--- RAW DATA ---
════

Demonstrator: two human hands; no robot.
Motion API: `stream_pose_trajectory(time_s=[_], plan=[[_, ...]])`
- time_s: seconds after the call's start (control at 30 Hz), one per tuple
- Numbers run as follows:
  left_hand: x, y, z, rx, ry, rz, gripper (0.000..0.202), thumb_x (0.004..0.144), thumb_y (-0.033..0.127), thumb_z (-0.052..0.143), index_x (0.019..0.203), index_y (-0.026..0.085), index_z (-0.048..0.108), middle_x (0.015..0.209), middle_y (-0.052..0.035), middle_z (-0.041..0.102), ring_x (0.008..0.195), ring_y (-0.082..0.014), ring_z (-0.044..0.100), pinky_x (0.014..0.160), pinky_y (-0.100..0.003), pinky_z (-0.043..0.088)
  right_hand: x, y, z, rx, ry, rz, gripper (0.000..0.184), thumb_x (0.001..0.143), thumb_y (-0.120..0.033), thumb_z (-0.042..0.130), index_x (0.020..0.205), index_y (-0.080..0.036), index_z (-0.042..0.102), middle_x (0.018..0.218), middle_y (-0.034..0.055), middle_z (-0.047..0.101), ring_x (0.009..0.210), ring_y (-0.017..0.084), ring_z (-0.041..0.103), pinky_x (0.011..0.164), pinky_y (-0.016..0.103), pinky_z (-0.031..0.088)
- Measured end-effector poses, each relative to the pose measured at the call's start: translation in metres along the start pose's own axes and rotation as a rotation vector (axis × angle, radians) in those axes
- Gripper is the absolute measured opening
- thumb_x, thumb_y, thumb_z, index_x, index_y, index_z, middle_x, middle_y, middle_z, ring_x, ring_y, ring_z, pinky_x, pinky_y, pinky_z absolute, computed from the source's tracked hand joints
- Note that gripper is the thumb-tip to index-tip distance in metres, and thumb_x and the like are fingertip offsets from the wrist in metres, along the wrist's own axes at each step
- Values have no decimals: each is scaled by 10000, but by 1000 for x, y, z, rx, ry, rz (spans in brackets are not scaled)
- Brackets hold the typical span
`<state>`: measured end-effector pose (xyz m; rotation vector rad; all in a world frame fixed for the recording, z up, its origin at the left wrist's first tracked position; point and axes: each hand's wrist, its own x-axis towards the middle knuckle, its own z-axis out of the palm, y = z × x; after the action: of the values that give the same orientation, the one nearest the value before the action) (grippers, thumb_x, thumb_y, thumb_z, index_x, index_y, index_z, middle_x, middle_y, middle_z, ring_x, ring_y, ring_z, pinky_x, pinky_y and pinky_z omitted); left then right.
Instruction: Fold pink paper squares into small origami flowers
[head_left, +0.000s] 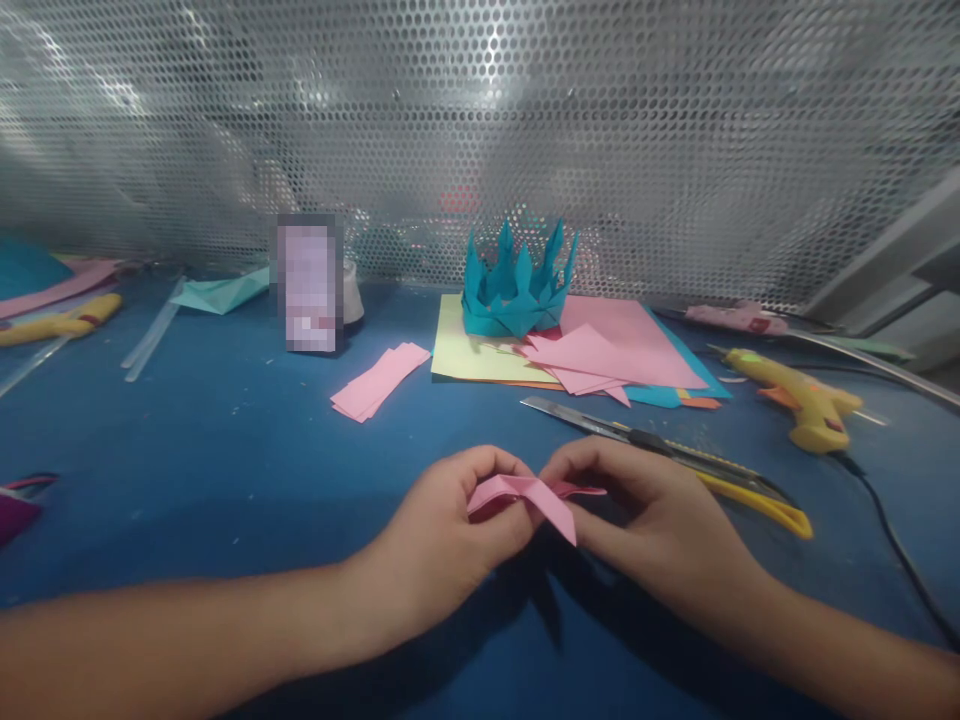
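Observation:
A folded piece of pink paper (521, 489) is held up over the blue table between my two hands. My left hand (457, 520) pinches its left part, thumb below and fingers behind. With thumb and fingertips my right hand (637, 490) grips the right part, and one pointed flap hangs down between the thumbs. The fingertips behind the paper are partly hidden. Just beyond my right hand lies a utility knife (652, 443) with its blade out, beside yellow-handled scissors (757, 502). A stack of pink paper strips (381, 381) rests farther off to the left.
A blue folded-paper crown (517, 300) stands on coloured sheets (480, 360), near pink paper pieces (577, 358). On the right is a yellow glue gun (810, 395) with a black cord. A blurred-out phone (310, 285) stands upright by a perforated metal panel (420, 140). Clear glue sticks (154, 328) lie left.

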<state>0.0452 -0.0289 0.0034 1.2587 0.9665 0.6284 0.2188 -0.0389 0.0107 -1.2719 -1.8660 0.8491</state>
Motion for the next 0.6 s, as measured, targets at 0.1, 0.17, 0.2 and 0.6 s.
stream_pose_trajectory(time_s=[0.1, 0.17, 0.2, 0.6], plan=[[3, 2, -3, 32, -13, -13, 158, 774, 304, 605, 838, 167, 559, 636, 47, 489, 532, -74, 401, 503, -201, 321, 2, 3, 0, 142, -66, 104, 53, 742, -177, 617, 793, -193, 620, 771, 22, 677, 711, 153, 656, 640, 253, 552], [5, 2, -5, 54, -21, -24, 168, 772, 315, 606, 838, 166, 569, 627, 48, 489, 524, -75, 405, 497, -204, 315, 2, 5, 0, 210, -108, 141, 71, 745, -181, 616, 814, -190, 608, 792, 24, 673, 744, 157, 663, 680, 263, 559], [6, 3, -6, 64, -23, -31, 172, 773, 323, 605, 835, 165, 572, 621, 47, 490, 521, -76, 409, 497, -205, 316, 2, 6, 0, 228, -124, 148, 62, 751, -183, 612, 812, -188, 603, 790, 23, 672, 750, 154, 665, 694, 263, 559], [8, 3, -7, -102, -9, 33, 194, 775, 294, 651, 867, 156, 550, 714, 16, 549, 670, -100, 494, 637, -234, 373, 2, 2, -3, 307, -109, 88, 104, 787, -169, 561, 882, -199, 593, 826, 28, 692, 773, 147, 670, 701, 246, 559]])
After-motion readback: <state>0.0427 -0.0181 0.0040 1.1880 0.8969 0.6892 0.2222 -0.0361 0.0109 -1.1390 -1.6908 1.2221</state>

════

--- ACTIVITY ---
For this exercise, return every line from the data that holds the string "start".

--- OUTPUT FOR THIS EXERCISE ---
- time_s: seconds after the call's start (control at 30 Hz), one per tuple
- Measured end-effector poses, each relative to the pose measured at the call's start: translation in metres along the start pose's own axes and rotation as a rotation vector (axis × angle, radians) in those axes

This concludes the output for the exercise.